Saturday, October 17, 2015

ACCEPTED!!!!!!

written: Oct 16th



HOLY FUCKING SHIT!  I GOT ACCEPTED TO GRAD SCHOOL! 

::runs around, flailing and shit::

Ok.  Now that I got THAT out of my system.....I got my "official" email letter of acceptance to UNT's grad school program in the Information Sciences college.  Shit is about to get real here. 

Crap, just remembered, NOW I have to do the damn FASFA (financial aid) stuff before I can register for classes. 

Honestly, it hasn't sunk in quite yet.  I guess once I get the FASFA and register for classes...then it will be real.  Then I will also have a date that I can finally set as my last day of working at Starbucks.  I always figured I would be over the moon, blissed the fuck out, yet sad at the same time about quitting Starbucks.  Sad, because I have such amazing coworkers there.  But honestly?  Most of them have already left, or work shifts opposite of my own.  So it's like they are all already gone.  I'm the last man standing.  And given that even Darrell isn't there any more, that takes all the snarky JOY of quitting out of the equation.  Now it's just kind of sad in a deflated way.  But I will be happy to finally let that job go.  It's been very enlightening.  I've met some really awesome people there.  And I've learn so damn much.  But holy fuck, I am ready to close that chapter.  And it just makes my lil OCD brain so happy that I can finish it off right at 2 years even.  I think I might even make my anniversary there my last day and just cut it completely off on the day that originally started, two years ago. 

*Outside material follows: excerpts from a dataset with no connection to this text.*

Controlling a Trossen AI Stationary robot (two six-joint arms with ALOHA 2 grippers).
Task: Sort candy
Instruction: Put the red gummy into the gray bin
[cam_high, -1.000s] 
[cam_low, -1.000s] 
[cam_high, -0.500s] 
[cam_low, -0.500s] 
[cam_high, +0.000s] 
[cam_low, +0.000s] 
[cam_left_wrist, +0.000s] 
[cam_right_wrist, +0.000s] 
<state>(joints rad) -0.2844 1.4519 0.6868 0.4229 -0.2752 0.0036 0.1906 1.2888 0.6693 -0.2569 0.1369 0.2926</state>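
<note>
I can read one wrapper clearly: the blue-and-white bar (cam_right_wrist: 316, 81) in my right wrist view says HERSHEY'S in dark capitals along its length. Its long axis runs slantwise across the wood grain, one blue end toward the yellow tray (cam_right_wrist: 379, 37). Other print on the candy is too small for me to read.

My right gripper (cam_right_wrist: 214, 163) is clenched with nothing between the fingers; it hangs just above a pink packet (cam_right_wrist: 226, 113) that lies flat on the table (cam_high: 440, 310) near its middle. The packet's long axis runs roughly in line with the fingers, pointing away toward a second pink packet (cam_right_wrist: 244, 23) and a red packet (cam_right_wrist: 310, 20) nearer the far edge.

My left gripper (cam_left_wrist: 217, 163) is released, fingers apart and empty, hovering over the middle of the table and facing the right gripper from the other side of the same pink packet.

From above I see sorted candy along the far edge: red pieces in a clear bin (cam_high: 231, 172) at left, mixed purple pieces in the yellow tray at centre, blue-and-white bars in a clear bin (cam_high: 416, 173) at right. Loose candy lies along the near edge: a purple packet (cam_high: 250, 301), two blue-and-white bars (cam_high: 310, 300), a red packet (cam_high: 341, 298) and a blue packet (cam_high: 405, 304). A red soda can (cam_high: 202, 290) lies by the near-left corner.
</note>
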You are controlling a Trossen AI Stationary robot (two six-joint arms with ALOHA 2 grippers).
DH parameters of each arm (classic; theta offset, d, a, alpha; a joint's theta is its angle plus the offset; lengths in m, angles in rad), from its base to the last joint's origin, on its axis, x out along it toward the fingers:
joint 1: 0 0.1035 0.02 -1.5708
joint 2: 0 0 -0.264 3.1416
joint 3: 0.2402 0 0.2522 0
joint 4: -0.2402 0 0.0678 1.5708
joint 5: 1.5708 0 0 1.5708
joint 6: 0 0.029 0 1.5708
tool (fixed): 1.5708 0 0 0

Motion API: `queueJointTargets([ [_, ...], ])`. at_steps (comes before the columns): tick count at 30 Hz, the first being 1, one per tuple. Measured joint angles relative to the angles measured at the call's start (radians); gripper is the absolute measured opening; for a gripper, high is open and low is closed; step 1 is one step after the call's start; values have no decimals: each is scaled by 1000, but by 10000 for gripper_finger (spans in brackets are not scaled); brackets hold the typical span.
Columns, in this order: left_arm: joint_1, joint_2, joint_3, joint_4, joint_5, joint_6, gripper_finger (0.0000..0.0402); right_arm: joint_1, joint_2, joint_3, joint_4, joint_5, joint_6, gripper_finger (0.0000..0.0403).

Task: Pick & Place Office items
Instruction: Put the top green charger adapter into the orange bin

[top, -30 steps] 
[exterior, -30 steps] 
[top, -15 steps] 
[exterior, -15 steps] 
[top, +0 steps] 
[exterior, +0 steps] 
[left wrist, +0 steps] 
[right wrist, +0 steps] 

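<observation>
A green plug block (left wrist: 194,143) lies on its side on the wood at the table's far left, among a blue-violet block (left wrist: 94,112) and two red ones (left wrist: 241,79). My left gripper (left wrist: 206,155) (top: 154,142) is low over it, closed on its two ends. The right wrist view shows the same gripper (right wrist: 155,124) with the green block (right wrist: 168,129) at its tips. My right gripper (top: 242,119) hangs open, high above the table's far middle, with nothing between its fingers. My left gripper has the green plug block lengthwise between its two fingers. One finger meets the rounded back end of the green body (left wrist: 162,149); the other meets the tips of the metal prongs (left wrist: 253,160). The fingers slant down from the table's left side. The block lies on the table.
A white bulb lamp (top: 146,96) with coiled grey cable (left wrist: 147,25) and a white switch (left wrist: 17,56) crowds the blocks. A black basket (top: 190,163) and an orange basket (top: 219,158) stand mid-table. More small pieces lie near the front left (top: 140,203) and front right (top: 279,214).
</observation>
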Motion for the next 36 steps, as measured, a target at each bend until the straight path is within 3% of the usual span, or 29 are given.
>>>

Now that I look, I started working at Starbucks on December 16th.  That's a bit too early for me to quit.  I could get two, maybe three more weeks of work out of them before I had to quit for school.  That's two to three more weeks of pay -- plus two weeks of that, the after school program will be closed, so the Starbucks checks would be the only money I have coming in at that time.  So yeah, I guess I will endure into January then.  Classes start January 19th.  I will see how I am feeling in mid December to figure out at that point when my last day will be.  Starbucks prefers us to give them three weeks' notice, as that's how far out they project the schedule (though we rarely, if EVER see a schedule two weeks' out -- more of their hypocritical bullshit that I can't wait to be done with).

I have decided as a personal challenge for myself next month, so complete an art journal page a day.  I've got a ton of backlogged art journal pages I want to get done, but I am just not making it a priority.  And I figure once school starts up, I'll have even less free time, so I need to get my creative butt in gear and knock these pages out already. 

I will also need to do another Great Culling of the Facebook crap.  I had feeling like I have to keep up with certain groups that, while I do enjoy, they don't bring anything of true merit into my life.  While I've learned a TON on the venomous reptile keepers' group, I may have to let that one go.  Though, maybe I should keep it because I do enjoy seeing the various venomous reptiles and the fact that they use the scientific names of the animals (to avoid any sort of confusion), it does force my lil rusty brain to stretch and work.

Hmmm, much to think about.  But for now, I'm off to watch NCIS with the Hubs.